Thanks to a village secluded by mountainous terrain, men sworn to kill each other find they are not so different after all. Five soldiers, three representing the north, two from the south, intend to pass through Dongmakgol when an armed standoff breaks out. After accidentally destroying the village’s food supply, they seek to make amends by working the fields alongside the locals, who to the soldiers’ initial bafflement, appear to be living in a kind of time warp, ignorant to both the Korean Conflict and modern war itself.

“What is that? It looks like some kind of potato,” one Dongmakgol-ian remarks when seeing a grenade for the first time.

It turns out, although the villagers are hardly country bumpkins, they are too preoccupied with the minutiae of daily life to be bothered with anything else, even the arrival of a crash-landed U.N. pilot. But this disregard of geopolitics and nationalism slowly wins over the soldiers, some of whom have become disenchanted by war. They trade in their uniforms, start making friends, and ponder whether to leave behind “modern” civilization for good.

When the war machine inevitably arrives at Dongmakgol’s doorstep, the outsiders – even the English-speaking pilot – decide to stand up for something more important than international borders. Scenes of intense, war-related violence follow, but on the whole, Kwang-Hyun Park directs with a sure sense of whimsy, and there are such memorable touches as a downed plane sitting alone amidst green hills, a wild boar attack as Alfred Hitchcock would have directed it, and a slow-motion rain of popcorn when a food shed gets blown up.

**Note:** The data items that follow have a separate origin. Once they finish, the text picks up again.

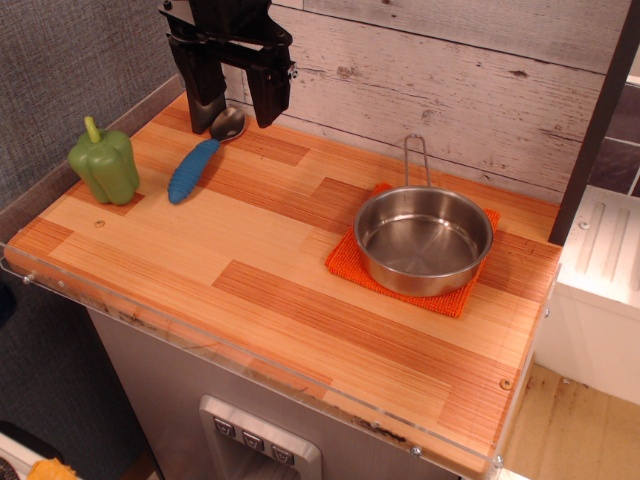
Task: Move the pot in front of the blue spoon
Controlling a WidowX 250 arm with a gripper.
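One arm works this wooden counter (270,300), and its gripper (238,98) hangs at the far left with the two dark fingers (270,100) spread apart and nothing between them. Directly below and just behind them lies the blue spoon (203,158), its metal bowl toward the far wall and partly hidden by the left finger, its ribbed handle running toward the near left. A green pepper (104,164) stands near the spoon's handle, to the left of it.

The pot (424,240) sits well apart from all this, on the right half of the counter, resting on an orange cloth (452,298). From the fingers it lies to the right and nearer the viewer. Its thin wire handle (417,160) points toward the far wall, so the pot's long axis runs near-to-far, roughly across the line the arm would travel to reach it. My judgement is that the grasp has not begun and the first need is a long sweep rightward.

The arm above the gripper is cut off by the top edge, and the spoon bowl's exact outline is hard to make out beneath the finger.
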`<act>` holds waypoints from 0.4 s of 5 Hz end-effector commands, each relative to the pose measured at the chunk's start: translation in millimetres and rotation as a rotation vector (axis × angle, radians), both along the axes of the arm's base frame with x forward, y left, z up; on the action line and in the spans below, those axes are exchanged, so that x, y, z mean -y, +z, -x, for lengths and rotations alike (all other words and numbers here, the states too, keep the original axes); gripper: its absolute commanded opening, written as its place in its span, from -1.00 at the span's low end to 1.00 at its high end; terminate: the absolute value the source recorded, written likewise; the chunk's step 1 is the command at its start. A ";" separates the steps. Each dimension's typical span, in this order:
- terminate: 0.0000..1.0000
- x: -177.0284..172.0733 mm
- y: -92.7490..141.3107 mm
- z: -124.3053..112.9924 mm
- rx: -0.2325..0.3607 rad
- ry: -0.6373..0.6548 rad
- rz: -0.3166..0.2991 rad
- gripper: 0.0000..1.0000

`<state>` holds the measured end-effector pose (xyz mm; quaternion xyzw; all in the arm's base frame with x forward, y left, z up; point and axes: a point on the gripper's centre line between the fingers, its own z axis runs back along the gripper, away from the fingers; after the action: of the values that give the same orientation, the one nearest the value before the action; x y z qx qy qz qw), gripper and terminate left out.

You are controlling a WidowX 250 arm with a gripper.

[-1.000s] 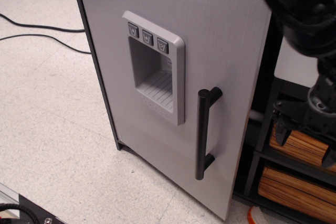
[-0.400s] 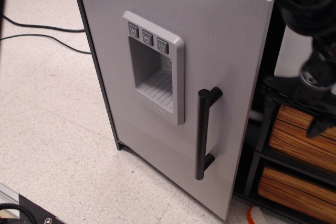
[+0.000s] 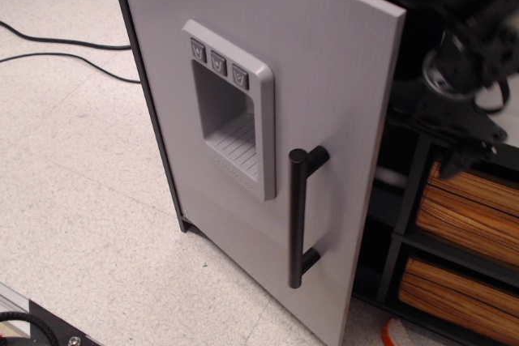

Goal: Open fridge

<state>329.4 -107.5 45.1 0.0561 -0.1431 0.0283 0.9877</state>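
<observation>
Blurred and half hidden behind the door's free edge, the gripper [image 3: 458, 123] sits at about three o'clock in the view — I cannot tell whether its jaws are wide or narrow. Outward from it, at nine o'clock of the claw, the fridge [image 3: 268, 54] door has swung further out than a second ago: its edge and the black bar handle [image 3: 298, 218] have shifted left, widening the dark gap. Opening looks under way, not finished. Wooden-slat drawers [image 3: 466, 216] sit at four o'clock — cables [image 3: 57, 46] at ten.
</observation>
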 end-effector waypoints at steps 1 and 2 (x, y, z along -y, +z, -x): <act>-1.00 -39.9 50.8 16.2 0.052 0.064 0.052 1.00; -1.00 -58.2 49.6 38.0 0.046 0.039 0.056 1.00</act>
<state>283.7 -49.7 77.9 0.0345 -0.1384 0.0491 0.9886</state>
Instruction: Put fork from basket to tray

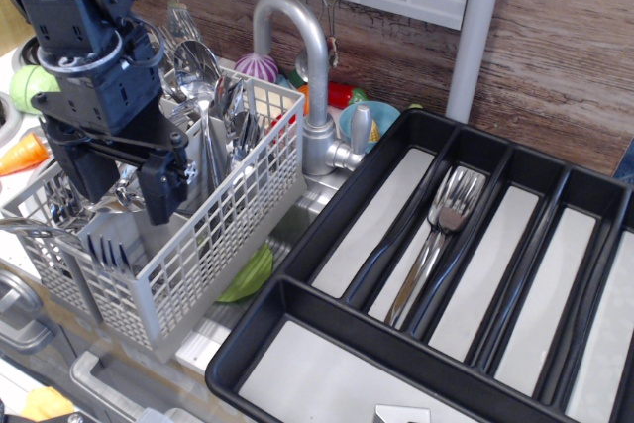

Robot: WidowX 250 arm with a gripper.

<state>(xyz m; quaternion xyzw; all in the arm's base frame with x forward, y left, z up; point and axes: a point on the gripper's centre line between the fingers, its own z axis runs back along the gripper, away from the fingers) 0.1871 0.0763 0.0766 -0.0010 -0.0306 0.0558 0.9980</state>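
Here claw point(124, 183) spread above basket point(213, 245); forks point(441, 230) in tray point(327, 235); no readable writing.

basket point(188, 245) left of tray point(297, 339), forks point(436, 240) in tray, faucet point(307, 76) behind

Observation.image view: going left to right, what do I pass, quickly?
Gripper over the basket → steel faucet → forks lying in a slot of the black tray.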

These are all magical moments for sure, but sometimes the movie tries too hard to make us feel something, and frequently the score is downright obtrusive. Meanwhile, perhaps it’s because I am viewing “Welcome to Dongmakgol” from a westerner’s point-of-view, but I couldn’t help wondering whether the depiction of rustic village life was a little too idyllic, whether in reality the white man would not have been viewed with more fear, the crazy girl treated with less kindly.

But that would have resulted in a different kind of movie, and the point of this one is convincing people across the world to look past their differences, including North and South Koreans. I don’t pretend to be an expert in the Korean Conflict, and the how’s and why’s are virtually ignored by the film, only touched upon when two soldiers are arguing whether the north invaded the south. Ultimately, the commanding officer of the North Koreans confirms it. “We did?” the other soldier says with some surprise. After a beat, he says, “I only went because I was ordered to.”

If so many Koreans can’t even remember why they fought, all the more reason, the movie seems to argue, for a fresh start.